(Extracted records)
----

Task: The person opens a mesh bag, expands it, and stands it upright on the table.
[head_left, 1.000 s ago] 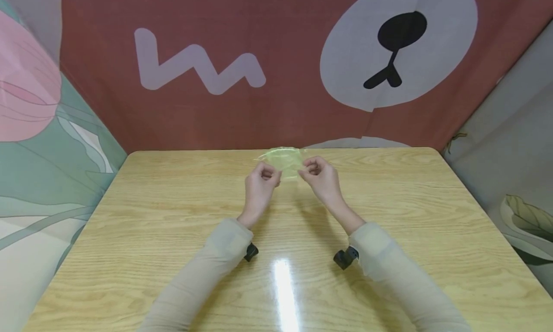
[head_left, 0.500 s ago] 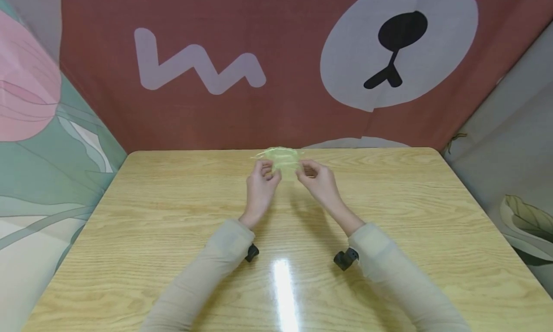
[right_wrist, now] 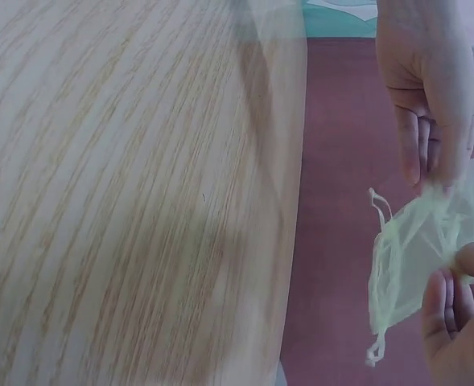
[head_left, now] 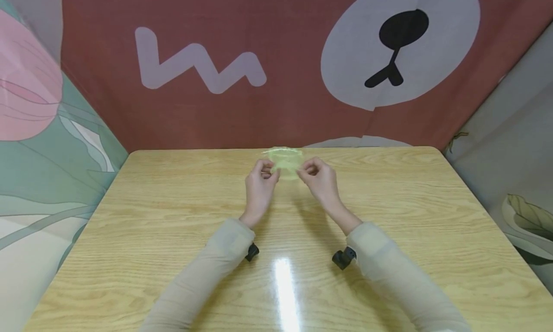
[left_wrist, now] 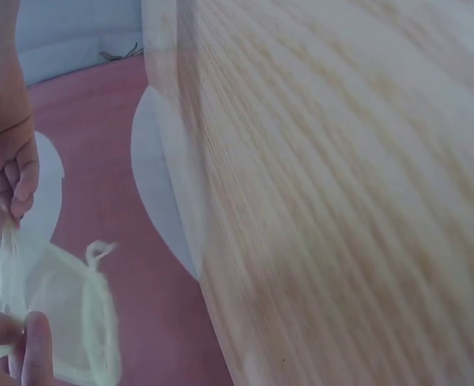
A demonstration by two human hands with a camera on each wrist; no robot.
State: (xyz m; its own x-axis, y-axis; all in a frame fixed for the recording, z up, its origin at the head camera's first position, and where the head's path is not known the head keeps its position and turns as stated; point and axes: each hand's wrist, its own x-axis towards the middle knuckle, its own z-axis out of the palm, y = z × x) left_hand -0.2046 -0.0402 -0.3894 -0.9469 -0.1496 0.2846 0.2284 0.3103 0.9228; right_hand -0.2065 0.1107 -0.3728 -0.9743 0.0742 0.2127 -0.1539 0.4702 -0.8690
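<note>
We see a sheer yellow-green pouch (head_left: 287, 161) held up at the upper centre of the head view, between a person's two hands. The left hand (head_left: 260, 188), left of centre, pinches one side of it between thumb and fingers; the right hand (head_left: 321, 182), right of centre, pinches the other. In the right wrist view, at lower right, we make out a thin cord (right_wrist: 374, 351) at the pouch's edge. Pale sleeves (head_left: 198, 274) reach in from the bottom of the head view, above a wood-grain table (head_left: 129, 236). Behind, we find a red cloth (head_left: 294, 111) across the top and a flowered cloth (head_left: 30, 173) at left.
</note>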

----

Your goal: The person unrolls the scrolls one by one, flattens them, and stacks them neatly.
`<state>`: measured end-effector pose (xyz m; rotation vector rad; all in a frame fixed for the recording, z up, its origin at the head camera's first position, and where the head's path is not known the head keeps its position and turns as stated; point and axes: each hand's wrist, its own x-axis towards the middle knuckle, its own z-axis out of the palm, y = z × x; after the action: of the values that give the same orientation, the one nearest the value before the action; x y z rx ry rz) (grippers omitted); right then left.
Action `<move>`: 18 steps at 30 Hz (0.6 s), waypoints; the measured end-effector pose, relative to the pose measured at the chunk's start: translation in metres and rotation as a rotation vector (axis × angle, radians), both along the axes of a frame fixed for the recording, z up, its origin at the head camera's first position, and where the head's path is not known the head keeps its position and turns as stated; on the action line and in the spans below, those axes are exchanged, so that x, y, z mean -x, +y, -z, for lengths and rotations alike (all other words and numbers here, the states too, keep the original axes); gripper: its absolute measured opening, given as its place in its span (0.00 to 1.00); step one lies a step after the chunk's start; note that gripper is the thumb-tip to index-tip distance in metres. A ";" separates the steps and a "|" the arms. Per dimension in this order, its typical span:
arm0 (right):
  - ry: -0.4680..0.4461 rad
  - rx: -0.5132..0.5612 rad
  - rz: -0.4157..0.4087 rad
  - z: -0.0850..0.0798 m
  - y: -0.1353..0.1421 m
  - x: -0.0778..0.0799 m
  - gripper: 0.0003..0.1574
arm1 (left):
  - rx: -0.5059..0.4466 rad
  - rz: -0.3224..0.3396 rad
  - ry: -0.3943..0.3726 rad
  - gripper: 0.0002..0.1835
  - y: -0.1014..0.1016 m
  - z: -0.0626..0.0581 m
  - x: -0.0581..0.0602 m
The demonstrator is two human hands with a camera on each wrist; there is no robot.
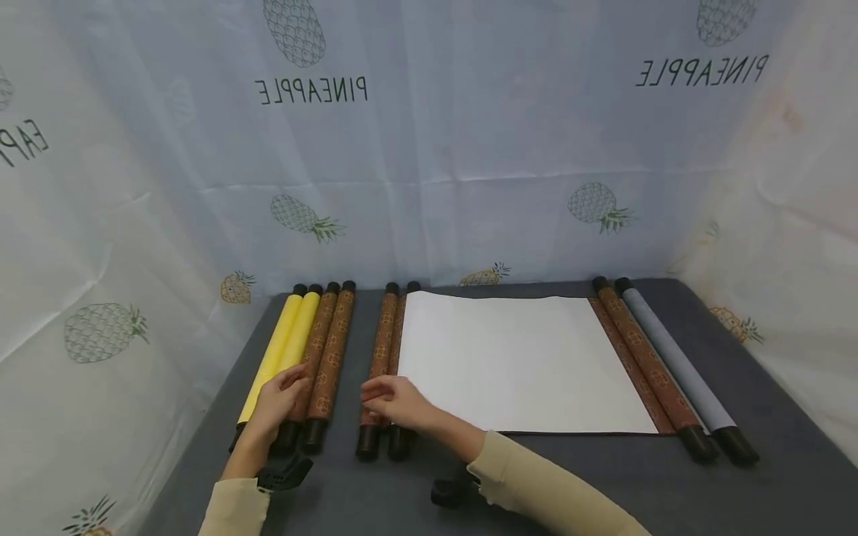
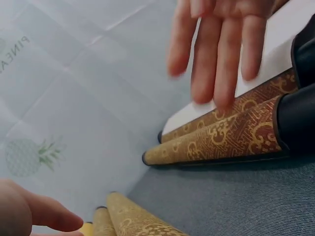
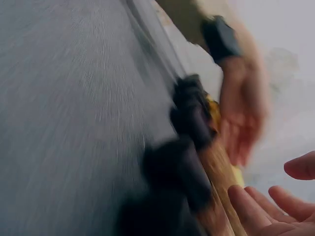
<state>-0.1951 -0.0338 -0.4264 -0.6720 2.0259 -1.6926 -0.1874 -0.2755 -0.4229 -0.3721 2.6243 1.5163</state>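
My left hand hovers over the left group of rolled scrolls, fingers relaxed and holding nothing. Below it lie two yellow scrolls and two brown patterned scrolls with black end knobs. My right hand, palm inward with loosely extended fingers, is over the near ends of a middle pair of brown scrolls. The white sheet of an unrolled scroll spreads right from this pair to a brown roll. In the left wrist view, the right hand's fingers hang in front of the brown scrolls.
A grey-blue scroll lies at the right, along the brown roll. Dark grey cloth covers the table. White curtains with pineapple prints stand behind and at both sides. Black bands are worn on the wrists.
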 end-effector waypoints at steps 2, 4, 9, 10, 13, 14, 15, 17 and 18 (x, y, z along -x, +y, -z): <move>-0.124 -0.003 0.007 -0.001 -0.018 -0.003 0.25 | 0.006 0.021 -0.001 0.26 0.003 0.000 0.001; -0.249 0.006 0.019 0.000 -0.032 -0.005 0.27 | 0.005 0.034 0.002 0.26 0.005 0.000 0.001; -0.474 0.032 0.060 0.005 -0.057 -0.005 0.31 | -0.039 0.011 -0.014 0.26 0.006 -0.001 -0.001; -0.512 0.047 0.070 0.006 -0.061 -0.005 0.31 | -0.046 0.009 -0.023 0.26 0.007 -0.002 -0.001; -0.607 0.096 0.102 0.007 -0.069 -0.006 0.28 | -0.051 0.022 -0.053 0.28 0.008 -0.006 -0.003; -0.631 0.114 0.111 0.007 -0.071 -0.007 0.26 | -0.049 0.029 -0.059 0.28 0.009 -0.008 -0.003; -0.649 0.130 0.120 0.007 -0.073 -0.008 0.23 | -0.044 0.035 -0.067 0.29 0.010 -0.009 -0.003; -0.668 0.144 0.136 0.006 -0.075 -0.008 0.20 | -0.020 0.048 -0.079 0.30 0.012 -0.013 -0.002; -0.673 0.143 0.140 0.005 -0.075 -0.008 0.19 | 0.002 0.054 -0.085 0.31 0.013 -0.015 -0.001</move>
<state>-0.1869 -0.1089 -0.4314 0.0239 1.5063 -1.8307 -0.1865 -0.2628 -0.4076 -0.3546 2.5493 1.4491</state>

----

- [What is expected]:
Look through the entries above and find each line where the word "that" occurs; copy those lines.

- [Exercise result]:
`<state>`: measured end-effector pose (xyz m; rotation vector rad; all in a frame fixed for the recording, z up, its origin at the head camera's first position, and where the head's path is not known the head keeps its position and turns as stated; point and axes: each hand's wrist, its own x-axis towards the middle knuckle, its own z-axis out of the palm, y = z × x; after the action: of the values that give the same orientation, the one nearest the value before the action; x y z rx ry rz) (grippers omitted); right then left.
Action `<move>`: 18 steps at 30 Hz (0.6 s), waypoints; the measured end-effector pose, relative to the pose measured at the chunk's start: translation in metres and rotation as a rotation vector (axis × angle, radians), both along the axes of a frame fixed for the recording, z up, its origin at the head camera's first position, and where the head's path is not known the head keeps its position and turns as stated; on the action line and in the spans below, those axes are exchanged, so that x, y, z mean -x, +y, -z, for lengths and rotations alike (all other words and numbers here, the states too, keep the original axes); gripper: its absolute measured opening, given as its place in its span (0.00 to 1.00); step one lies a step after the chunk's start; note that gripper is the thumb-tip to index-tip distance in metres. A ";" separates the steps and a "|" the arms. Per dimension in this order, its typical span:

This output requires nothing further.